This is completely unlike any magic in Tanya's previous world! In fact she'll just go ahead and conservatively assume she fundamentally doesn't understand how magic operates here.
As far as Tanya knows, magic is the result of the application of a mage's will, limited by that mage's mana. Few people are born as mages and nobody knows why, or what mana is or how magic operates on the level of physics.
The direct use of magic has been practiced since prehistory and is borderline useless. The easiest way for a mage to boil a kettle of tea is to chop wood and carry water. The mages of ages past laboriously built elaborate apparatuses and complex chemical processes that could convert a spark of magic into something precise and repeatable... but they never significantly affected either technology or society.
Until the invention of the modern computation orb. In just a few decades, applied magic went from the equivalent of abacuses to general-purpose programmable computers. Vast swaths of modern industry rely on mages as vital work force, to say nothing of the military, and they compete desperately to hire them. The Germanian Empire, the world's indisputable leader in computation orb technology, has even gone so far as to conscript sufficiently capable mages, giving its army and vital industries first right of refusal on their labour.

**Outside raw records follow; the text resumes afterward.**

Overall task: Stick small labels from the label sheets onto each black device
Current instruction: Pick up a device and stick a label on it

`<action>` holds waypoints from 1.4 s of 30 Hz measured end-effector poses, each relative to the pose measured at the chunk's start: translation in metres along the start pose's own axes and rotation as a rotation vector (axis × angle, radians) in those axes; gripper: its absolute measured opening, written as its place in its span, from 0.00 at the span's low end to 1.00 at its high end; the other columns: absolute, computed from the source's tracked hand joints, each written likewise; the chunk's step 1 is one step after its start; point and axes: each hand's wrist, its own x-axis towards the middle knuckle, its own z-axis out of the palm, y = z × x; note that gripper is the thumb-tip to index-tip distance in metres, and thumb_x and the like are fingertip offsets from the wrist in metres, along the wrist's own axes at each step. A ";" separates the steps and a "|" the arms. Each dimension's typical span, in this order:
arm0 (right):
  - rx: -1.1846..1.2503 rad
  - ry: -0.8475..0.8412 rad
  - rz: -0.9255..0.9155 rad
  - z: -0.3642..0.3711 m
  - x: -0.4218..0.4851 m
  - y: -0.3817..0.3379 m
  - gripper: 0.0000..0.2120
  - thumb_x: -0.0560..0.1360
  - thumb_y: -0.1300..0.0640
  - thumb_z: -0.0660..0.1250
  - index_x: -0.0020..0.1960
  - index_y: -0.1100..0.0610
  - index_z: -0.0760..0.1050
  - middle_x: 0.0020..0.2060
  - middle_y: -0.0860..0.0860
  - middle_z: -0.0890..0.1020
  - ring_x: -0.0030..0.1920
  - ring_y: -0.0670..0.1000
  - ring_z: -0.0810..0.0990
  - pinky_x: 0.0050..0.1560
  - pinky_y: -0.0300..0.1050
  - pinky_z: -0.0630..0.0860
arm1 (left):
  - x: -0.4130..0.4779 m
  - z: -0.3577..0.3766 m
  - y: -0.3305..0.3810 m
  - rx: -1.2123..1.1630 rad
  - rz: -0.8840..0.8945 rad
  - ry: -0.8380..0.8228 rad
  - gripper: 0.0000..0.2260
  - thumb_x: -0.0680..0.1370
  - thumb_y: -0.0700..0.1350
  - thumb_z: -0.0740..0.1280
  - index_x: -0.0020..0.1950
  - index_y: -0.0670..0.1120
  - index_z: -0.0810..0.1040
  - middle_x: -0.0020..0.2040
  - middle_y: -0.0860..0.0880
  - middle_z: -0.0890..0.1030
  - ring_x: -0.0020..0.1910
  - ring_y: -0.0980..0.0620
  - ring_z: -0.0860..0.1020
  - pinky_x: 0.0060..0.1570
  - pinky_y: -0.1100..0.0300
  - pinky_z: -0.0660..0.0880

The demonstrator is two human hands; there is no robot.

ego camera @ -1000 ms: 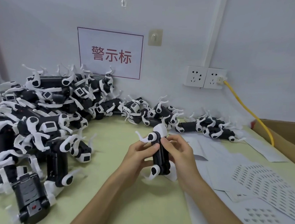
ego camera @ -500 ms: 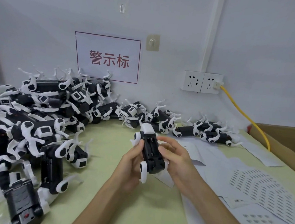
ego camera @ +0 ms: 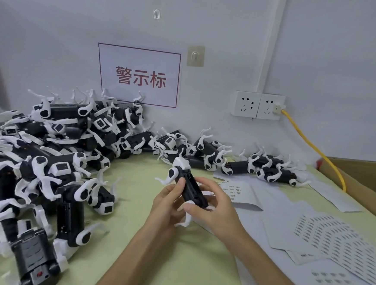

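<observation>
- A person's left hand (ego camera: 166, 204) and right hand (ego camera: 214, 212) grip one black device (ego camera: 193, 189) between them, just above the table (ego camera: 185, 272).
- The left hand's fingers curl round the device's upper half, with the thumb on its side. The right hand clasps the lower end, thumb lying across it and fingers curled behind.
- The device tilts, its white head end pointing away from the hands toward the wall (ego camera: 335, 64). A white leg sticks out to the left.
- Open room: a bare stretch of pale green table runs between the forearms toward the camera. A narrower patch lies just beyond the hands.
- Left of the left hand, a pile (ego camera: 46, 153) of black-and-white devices crowds the table, its nearest pieces close to the left forearm.
- Beyond the hands, a row (ego camera: 268, 170) of more devices lines the foot of the wall.
- Right of the right hand, sheets (ego camera: 332, 239) of small labels overlap across the table. One lies just beside that hand's fingers.
- Far to the right of the right hand, a cardboard box (ego camera: 364, 181) borders the table.
- Above the row, a yellow cable (ego camera: 312, 147) runs from twin sockets (ego camera: 258, 105) down toward the box.
- Beyond the left hand, a white sign (ego camera: 140, 75) with red characters and a red border hangs on the wall. A small hook (ego camera: 195, 55) is fixed beside it.
</observation>
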 end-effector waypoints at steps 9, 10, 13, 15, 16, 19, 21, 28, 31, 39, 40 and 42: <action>-0.141 0.047 -0.073 -0.012 0.010 0.003 0.16 0.76 0.55 0.74 0.60 0.42 0.77 0.55 0.44 0.82 0.59 0.40 0.79 0.59 0.39 0.75 | 0.000 -0.004 0.007 -0.090 -0.145 -0.103 0.23 0.80 0.51 0.67 0.70 0.38 0.78 0.64 0.38 0.82 0.60 0.41 0.82 0.55 0.49 0.82; -0.177 0.077 -0.077 -0.018 0.014 0.005 0.14 0.79 0.54 0.72 0.62 0.44 0.76 0.56 0.44 0.81 0.59 0.39 0.79 0.61 0.40 0.75 | 0.001 -0.004 0.008 -0.107 -0.144 -0.085 0.23 0.79 0.51 0.68 0.69 0.37 0.79 0.61 0.38 0.83 0.56 0.42 0.83 0.45 0.53 0.83; -0.488 0.225 -0.095 -0.047 0.026 0.017 0.21 0.78 0.58 0.72 0.69 0.49 0.74 0.63 0.46 0.77 0.64 0.45 0.75 0.62 0.34 0.69 | 0.007 -0.007 0.012 -0.148 -0.074 -0.067 0.16 0.76 0.52 0.70 0.56 0.43 0.87 0.51 0.43 0.86 0.46 0.49 0.86 0.41 0.58 0.82; -0.774 0.215 -0.034 -0.067 0.031 0.029 0.29 0.74 0.60 0.74 0.73 0.49 0.71 0.69 0.47 0.73 0.69 0.50 0.71 0.66 0.44 0.68 | 0.010 -0.008 0.015 -0.196 -0.008 -0.055 0.14 0.78 0.51 0.68 0.57 0.48 0.88 0.53 0.42 0.86 0.46 0.49 0.86 0.46 0.56 0.84; -0.884 0.187 0.012 -0.074 0.031 0.036 0.31 0.74 0.58 0.73 0.74 0.49 0.70 0.72 0.46 0.71 0.71 0.51 0.69 0.68 0.49 0.67 | 0.010 -0.009 0.017 -0.227 0.004 -0.051 0.15 0.81 0.50 0.66 0.64 0.47 0.84 0.57 0.41 0.85 0.48 0.48 0.86 0.46 0.55 0.84; -1.024 0.110 0.087 -0.079 0.030 0.051 0.25 0.77 0.54 0.70 0.74 0.47 0.72 0.74 0.45 0.72 0.74 0.50 0.68 0.73 0.50 0.63 | 0.010 -0.010 0.015 -0.232 -0.032 -0.021 0.18 0.84 0.51 0.63 0.70 0.42 0.78 0.57 0.39 0.85 0.48 0.46 0.86 0.43 0.56 0.84; -0.970 0.151 0.049 -0.078 0.029 0.054 0.18 0.78 0.56 0.69 0.67 0.47 0.79 0.66 0.45 0.80 0.67 0.51 0.76 0.71 0.51 0.67 | 0.009 -0.010 0.011 -0.180 -0.048 0.001 0.19 0.81 0.54 0.66 0.64 0.42 0.81 0.53 0.42 0.86 0.47 0.47 0.84 0.43 0.57 0.79; -0.941 0.264 -0.049 -0.074 0.027 0.044 0.13 0.78 0.58 0.68 0.58 0.46 0.85 0.54 0.43 0.85 0.55 0.50 0.79 0.56 0.48 0.75 | 0.003 -0.003 0.009 -0.172 -0.085 -0.069 0.09 0.73 0.53 0.72 0.42 0.49 0.89 0.47 0.49 0.86 0.40 0.52 0.84 0.32 0.61 0.72; -0.912 0.343 -0.100 -0.071 0.028 0.040 0.13 0.77 0.59 0.69 0.56 0.45 0.85 0.48 0.42 0.83 0.46 0.48 0.78 0.44 0.45 0.73 | 0.002 -0.002 0.008 -0.165 -0.092 -0.074 0.11 0.73 0.53 0.72 0.43 0.48 0.89 0.47 0.50 0.87 0.37 0.52 0.83 0.32 0.60 0.72; -0.791 0.484 -0.417 -0.060 0.022 0.026 0.19 0.72 0.71 0.72 0.56 0.52 0.85 0.40 0.46 0.78 0.33 0.50 0.75 0.31 0.43 0.73 | -0.006 0.007 0.007 -0.155 -0.172 -0.117 0.13 0.74 0.52 0.73 0.57 0.51 0.81 0.48 0.42 0.83 0.38 0.51 0.75 0.45 0.57 0.68; -0.791 0.471 -0.463 -0.058 0.022 0.024 0.20 0.72 0.73 0.72 0.56 0.52 0.85 0.41 0.48 0.78 0.32 0.51 0.75 0.30 0.45 0.75 | -0.007 0.008 0.006 -0.166 -0.169 -0.123 0.14 0.74 0.50 0.73 0.58 0.50 0.79 0.56 0.44 0.84 0.42 0.51 0.80 0.48 0.57 0.70; -0.799 0.422 -0.523 -0.053 0.020 0.021 0.23 0.70 0.75 0.70 0.58 0.54 0.85 0.42 0.48 0.78 0.32 0.50 0.74 0.29 0.46 0.76 | -0.010 0.010 0.006 -0.118 -0.132 -0.130 0.16 0.74 0.48 0.73 0.60 0.49 0.79 0.64 0.46 0.84 0.50 0.54 0.85 0.55 0.57 0.74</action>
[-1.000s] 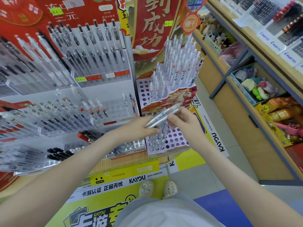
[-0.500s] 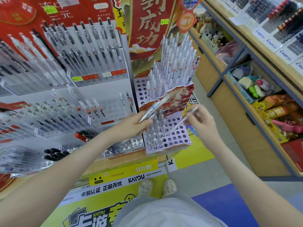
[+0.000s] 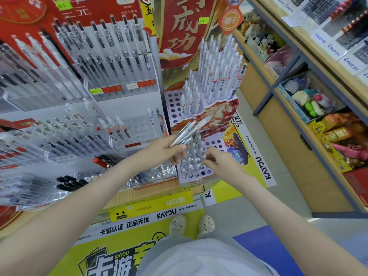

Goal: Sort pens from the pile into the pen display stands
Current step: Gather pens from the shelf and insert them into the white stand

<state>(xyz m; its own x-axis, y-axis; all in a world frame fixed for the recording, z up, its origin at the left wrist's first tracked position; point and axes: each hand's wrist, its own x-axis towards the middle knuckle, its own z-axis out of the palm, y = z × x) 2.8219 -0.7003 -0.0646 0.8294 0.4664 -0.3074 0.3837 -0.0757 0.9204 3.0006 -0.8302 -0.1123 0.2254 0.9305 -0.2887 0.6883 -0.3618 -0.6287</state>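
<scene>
My left hand [image 3: 167, 150] grips a small bunch of clear white pens [image 3: 189, 131] that fan up and to the right. Just below them stands the tiered pen display stand [image 3: 216, 144], white with round holes and a horse picture on its front. My right hand [image 3: 218, 162] is down at the lowest tier, its fingertips pinching a pen [image 3: 203, 156] that stands among the upright pens there. The upper tiers hold many upright clear pens [image 3: 217, 70].
Clear acrylic racks of pens [image 3: 99, 62] fill the wall to the left. A wooden shelf unit [image 3: 298, 120] with toys and snacks runs along the right. Yellow cardboard boxes [image 3: 139, 220] sit under the stand, and my shoes [image 3: 191, 226] are on the floor.
My right hand took one pen from the bunch, carried it right, then lowered it into the lowest tier of the stand. My left hand stayed in place with the other pens.
</scene>
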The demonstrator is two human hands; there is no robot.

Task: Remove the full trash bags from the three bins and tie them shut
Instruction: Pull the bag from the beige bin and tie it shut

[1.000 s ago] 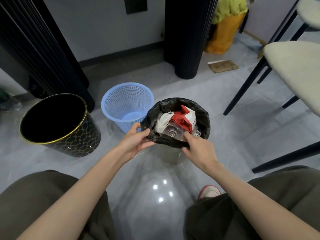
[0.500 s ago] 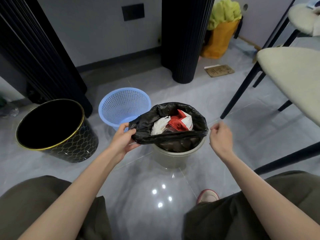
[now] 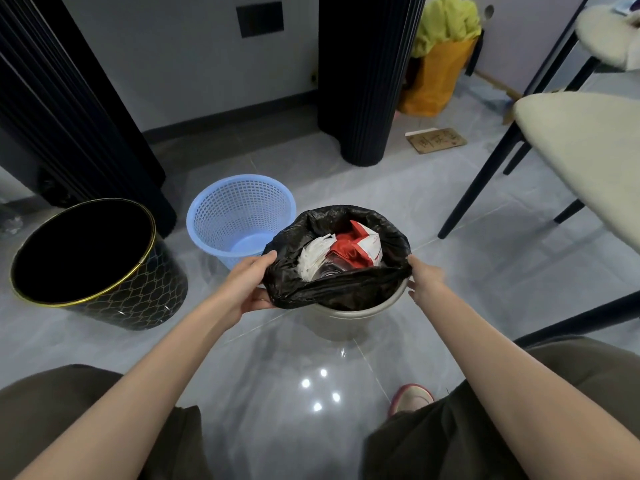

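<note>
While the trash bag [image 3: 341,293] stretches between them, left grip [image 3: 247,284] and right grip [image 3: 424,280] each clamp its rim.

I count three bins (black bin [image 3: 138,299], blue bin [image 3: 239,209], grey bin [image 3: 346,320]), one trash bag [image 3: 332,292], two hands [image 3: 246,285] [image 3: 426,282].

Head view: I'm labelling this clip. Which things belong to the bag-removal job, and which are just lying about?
Job: black trash bag, grey bin under it, blue basket, black gold-rimmed bin, left hand, right hand.
Lying about: cardboard piece, orange bag, chair.
</note>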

That was the happy world Tanya Degurechaff was reborn into, precious human capital that could rise in society even after being orphaned and abandoned as an infant... So of course some idiots with no understanding of basic game theory blew up a minor border conflict into a world war that has already ruined three major nations and is on track to destroy all the rest in the next few years. (Good riddance to the commie bastards, pity about the rest.)
What magic in Tanya's world decidedly did not do was appear somewhere all by itself.
It would take several hundred skilled mages with modern equipment to produce a total output of magic comparable to this forest, assuming they had a (completely ridiculous) spell that would produce such a complex and well-synchronized flow. Of course, having gone to such lengths, they would use the magic productively rather than just letting it swirl about. This enormous mass of magic must be actively achieving some goal that could not be done at lesser cost, or perhaps it is reactive or defensive in nature...
Is what Tanya would think, if she were in her old world. And then she'd give this forest a very wide berth, because the people behind this massive spell would surely have a lot of magical firepower reserved for unwelcome intruders.